Bu arada efendim baktım konu hava,su, mevsimler, sıcaklık-soğukluk üzerinde yoğunlaşıyor artık kız isteme faslına geçmek için bir işaret çakmalıyım.
-Albayım taarruz emri verseniz artık? Ordu teyakkuz durumunda.
-Valla Sami Hocam ben ricat emri vermeyi düşünüyorum.
-Yok Albayım ölmek var dönmek yok. Haydi ilk hedefimiz Mualla.
Kaynanam hemen ayağa kalktı.
-Buyur Samiciğim seni dinliyorum.
Ya gerçekten de çok mübarek kadın bu benim kaynanam çoookkk…Hemen beni benimsedi valla. Samiciğim diyor damadına.

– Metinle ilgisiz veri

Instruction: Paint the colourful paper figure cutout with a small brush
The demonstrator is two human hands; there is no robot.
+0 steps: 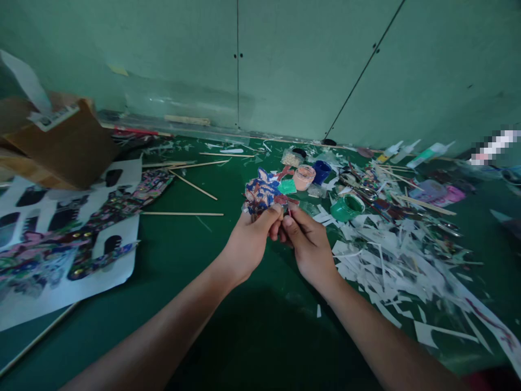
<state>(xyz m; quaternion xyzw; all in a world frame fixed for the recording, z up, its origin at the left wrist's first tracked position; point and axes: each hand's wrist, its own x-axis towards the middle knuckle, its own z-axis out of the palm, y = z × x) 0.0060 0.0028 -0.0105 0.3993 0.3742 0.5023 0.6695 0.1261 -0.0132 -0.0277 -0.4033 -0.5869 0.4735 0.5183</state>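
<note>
My left hand (256, 239) pinches the lower edge of a painted cut-out (262, 190) in blue, pink and dark red, held up over the green table. Close beside it, my right hand (308, 239) is closed, thumb against fingers, on a thin reddish strip (289, 209) near the right end of the cut-out. The fingertips of both hands nearly meet. Just beyond them stand a jar of peach paint (304, 177) and a jar of blue paint (322, 171). A green paint jar (347, 207) is right of my right hand.
White paper scraps (378, 266) cover the right side, with scissors (362, 190) and glue bottles (427, 155) behind. Thin wooden sticks (183, 214) lie to the left. A cardboard box (65, 144) and a white sheet with painted pieces (126, 266) are at far left.
</note>
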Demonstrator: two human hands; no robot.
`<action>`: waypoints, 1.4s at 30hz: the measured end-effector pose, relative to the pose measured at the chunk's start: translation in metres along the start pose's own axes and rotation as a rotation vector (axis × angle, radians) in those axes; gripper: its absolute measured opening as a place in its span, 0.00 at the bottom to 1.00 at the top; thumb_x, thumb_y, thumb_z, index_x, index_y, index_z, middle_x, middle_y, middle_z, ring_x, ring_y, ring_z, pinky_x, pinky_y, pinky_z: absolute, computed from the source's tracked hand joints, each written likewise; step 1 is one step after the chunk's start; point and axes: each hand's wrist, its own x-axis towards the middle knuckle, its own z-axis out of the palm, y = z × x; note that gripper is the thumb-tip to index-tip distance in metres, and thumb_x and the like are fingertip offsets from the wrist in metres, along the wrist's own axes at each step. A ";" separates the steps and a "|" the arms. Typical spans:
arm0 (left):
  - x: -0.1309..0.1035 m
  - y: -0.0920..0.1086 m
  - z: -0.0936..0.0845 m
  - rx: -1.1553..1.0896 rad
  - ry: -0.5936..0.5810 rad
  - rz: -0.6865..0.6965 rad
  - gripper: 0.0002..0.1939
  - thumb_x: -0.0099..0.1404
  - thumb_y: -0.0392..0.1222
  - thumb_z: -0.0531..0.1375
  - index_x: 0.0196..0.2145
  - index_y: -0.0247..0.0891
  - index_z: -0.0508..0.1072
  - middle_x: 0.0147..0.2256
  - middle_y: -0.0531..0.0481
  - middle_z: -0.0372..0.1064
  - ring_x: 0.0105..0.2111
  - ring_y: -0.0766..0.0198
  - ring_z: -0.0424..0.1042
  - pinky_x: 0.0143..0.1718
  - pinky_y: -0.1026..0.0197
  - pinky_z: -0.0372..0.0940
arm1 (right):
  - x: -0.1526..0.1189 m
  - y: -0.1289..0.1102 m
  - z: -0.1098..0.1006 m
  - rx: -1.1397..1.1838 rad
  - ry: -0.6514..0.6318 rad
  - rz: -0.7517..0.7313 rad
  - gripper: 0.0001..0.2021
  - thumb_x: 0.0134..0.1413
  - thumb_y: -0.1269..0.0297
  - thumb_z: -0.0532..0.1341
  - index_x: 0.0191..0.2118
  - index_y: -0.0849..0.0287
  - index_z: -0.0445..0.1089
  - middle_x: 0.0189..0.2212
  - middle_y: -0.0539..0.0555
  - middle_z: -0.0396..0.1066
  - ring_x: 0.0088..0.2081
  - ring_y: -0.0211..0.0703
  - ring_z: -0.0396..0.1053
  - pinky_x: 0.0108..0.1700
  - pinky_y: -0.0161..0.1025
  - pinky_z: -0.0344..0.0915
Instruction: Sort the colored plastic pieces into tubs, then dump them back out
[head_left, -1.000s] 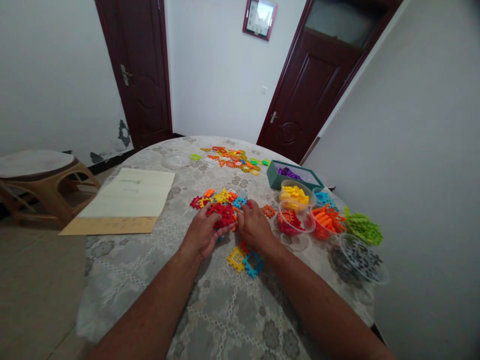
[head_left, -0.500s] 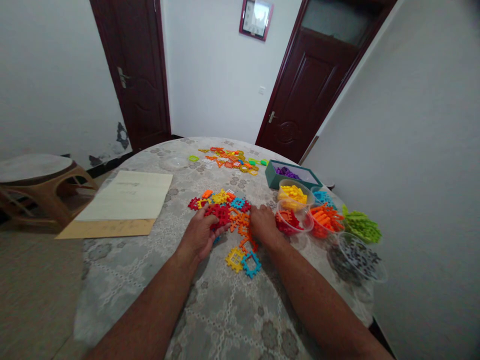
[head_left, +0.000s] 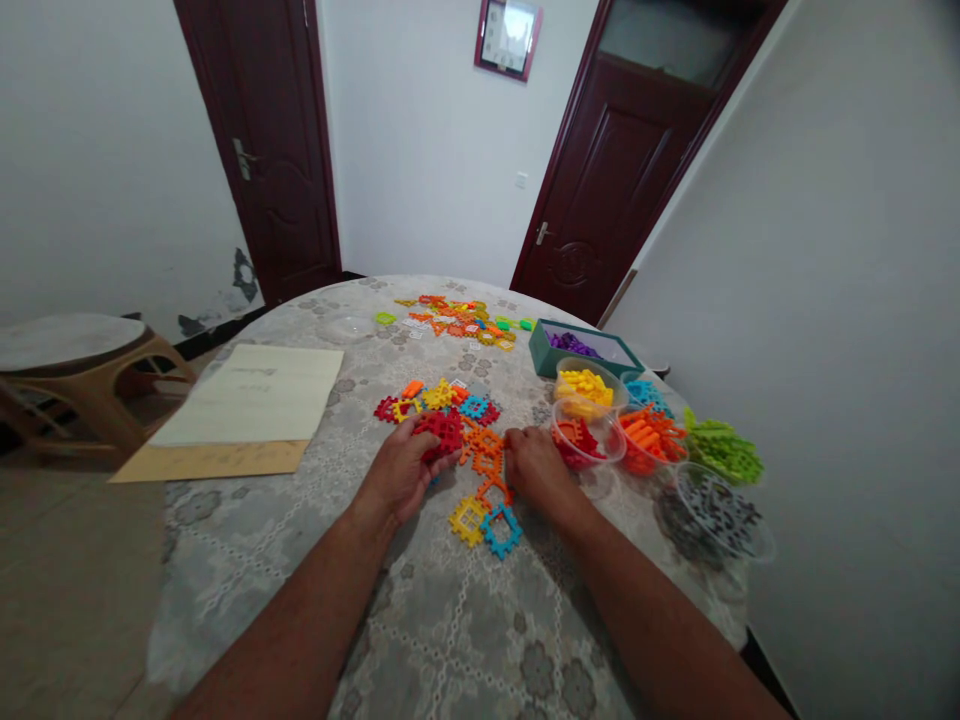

Lütfü Albay ve Fatma Hanım birbirlerine baktılar. Sonra Lütfü Albay omuz silkti ve.
-Eh madem ille de istiyorsun o zaman gelin hanımın elinden bir kahve içelim ve kahveleri içerken de meseleyi hayırlı sona ulaştıralım.
Ben Mualla’nın kalkıp bize kahve yapmasını beklerken kaynanam kalktı...Mutfağa girdi. ‘Allah Allahh. Ya benim bildiğim kahveyi gelin adayı yapar ama bunlarda adet böyle demek ki?’’
Az sonra kahveler geldi. Kahveleri içtikten sonra Lütfü Albay malum girizgahı yaptı.
-Efendim gençler, her ne kadar genç olmasa da birbirlerini tanımış beğenmişler. Biz de buraya Allah’ın emri Peygamberin kavliyle Mualla Hanımı Sami Bey’e istemeye geldik ‘’
-Kihh kiiihhh kiiiihhh…Ay çok utandım vallahi bu yaştan sonra?
‘’Haydaaaa…Yahu sana da ne oluyor be kaynana. Sen ne diye utanıyorsun ki. Bırak da kızın utansın.’’ Diye düşünüyorum ve Mualla’ya bakıyorum. Mualla’nın yüzünde hınzır bir ifade var. Bırak utanmayı bir dokunan olsa sanki gümbür gümbür kahkahayı koyuverecek gibi.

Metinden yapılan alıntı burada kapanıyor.